BEGIN Information supplied

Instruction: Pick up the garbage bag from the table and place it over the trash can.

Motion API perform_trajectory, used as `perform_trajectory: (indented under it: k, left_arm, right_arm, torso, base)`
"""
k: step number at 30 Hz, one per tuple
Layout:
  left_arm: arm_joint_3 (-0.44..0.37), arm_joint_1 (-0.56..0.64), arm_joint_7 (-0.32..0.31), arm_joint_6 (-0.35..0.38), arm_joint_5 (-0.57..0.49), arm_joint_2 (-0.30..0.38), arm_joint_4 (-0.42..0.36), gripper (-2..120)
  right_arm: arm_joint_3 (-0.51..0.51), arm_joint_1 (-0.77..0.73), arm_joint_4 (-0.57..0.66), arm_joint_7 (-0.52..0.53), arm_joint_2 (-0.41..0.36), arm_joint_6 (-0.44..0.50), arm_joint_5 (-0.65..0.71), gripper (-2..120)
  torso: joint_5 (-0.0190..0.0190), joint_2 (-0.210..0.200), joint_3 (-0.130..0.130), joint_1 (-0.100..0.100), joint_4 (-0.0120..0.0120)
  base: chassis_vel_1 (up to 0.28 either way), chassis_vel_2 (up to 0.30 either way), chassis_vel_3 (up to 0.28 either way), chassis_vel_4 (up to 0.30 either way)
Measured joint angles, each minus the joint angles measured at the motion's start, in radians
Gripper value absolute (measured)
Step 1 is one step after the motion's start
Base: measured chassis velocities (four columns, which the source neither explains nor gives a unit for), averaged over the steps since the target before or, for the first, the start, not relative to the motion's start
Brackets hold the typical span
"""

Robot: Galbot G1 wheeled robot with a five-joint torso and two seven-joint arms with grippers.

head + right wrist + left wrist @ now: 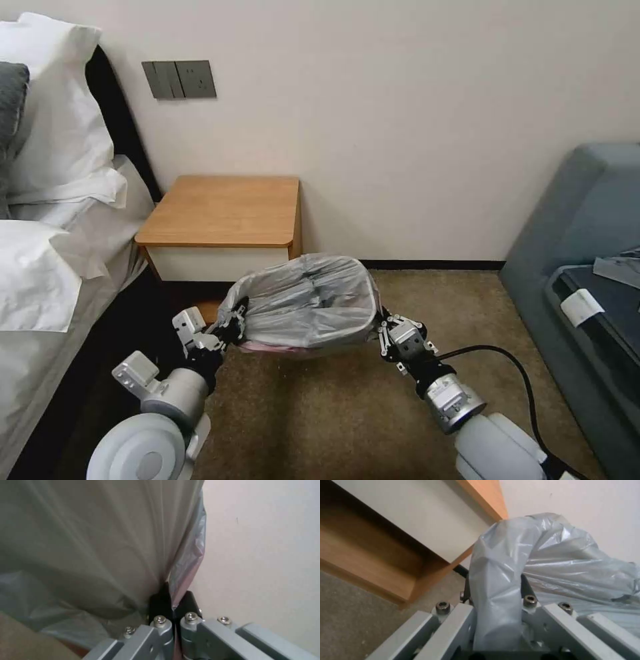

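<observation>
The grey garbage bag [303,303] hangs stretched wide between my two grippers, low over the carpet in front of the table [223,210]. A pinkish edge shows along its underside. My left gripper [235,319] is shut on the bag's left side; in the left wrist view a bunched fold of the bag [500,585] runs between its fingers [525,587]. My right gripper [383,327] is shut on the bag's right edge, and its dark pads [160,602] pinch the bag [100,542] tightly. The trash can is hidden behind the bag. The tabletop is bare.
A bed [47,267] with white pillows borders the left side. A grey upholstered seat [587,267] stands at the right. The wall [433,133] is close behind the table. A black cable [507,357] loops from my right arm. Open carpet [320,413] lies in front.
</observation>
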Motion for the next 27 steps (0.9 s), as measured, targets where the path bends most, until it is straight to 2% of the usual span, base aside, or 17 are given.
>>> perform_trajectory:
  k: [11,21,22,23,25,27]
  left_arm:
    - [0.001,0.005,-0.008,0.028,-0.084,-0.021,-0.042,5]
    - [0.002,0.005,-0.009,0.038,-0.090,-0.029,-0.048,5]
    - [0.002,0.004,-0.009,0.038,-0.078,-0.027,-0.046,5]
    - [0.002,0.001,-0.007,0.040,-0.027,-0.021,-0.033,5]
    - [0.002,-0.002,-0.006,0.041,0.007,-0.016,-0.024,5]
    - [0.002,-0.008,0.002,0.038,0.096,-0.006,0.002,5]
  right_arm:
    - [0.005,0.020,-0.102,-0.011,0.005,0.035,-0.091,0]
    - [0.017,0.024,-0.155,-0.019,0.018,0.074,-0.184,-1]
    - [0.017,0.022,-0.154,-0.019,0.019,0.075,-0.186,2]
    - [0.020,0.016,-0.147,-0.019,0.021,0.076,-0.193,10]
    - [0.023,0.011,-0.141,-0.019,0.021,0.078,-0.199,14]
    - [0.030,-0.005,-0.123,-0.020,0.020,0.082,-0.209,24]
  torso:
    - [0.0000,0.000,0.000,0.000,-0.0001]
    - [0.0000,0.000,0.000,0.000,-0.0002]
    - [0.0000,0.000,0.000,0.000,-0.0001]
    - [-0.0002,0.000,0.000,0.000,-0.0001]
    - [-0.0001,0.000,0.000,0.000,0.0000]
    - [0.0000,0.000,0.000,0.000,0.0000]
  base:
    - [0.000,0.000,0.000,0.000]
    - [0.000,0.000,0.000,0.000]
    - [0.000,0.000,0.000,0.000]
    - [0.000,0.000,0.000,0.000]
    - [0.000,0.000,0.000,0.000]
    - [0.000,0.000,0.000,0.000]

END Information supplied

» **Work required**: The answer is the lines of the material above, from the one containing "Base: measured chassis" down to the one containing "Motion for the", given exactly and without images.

» **Solution to the problem**:
Base: measured chassis velocities (four columns, which the source neither explains nor gives a unit for), averaged over the steps since the target before or, for the first, the start, not relative to the motion's start
Brackets hold the typical span
"""

Robot: Galbot G1 wheeled robot with a five-joint torso and two seven-joint arms with grippers.

head + right wrist + left wrist @ now: 

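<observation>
The grey garbage bag [303,303] hangs stretched wide between my two grippers, low over the carpet in front of the table [223,210]. A pinkish edge shows along its underside. My left gripper [235,319] is shut on the bag's left side; in the left wrist view a bunched fold of the bag [500,585] runs between its fingers [525,587]. My right gripper [383,327] is shut on the bag's right edge, and its dark pads [160,602] pinch the bag [100,542] tightly. The trash can is hidden behind the bag. The tabletop is bare.
A bed [47,267] with white pillows borders the left side. A grey upholstered seat [587,267] stands at the right. The wall [433,133] is close behind the table. A black cable [507,357] loops from my right arm. Open carpet [320,413] lies in front.
</observation>
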Motion for the next 27 steps (0.9 s), as measured, targets where the path bends most, until it is straight to 2% of the usual span, base aside, or 17 are given.

The output shown is complete.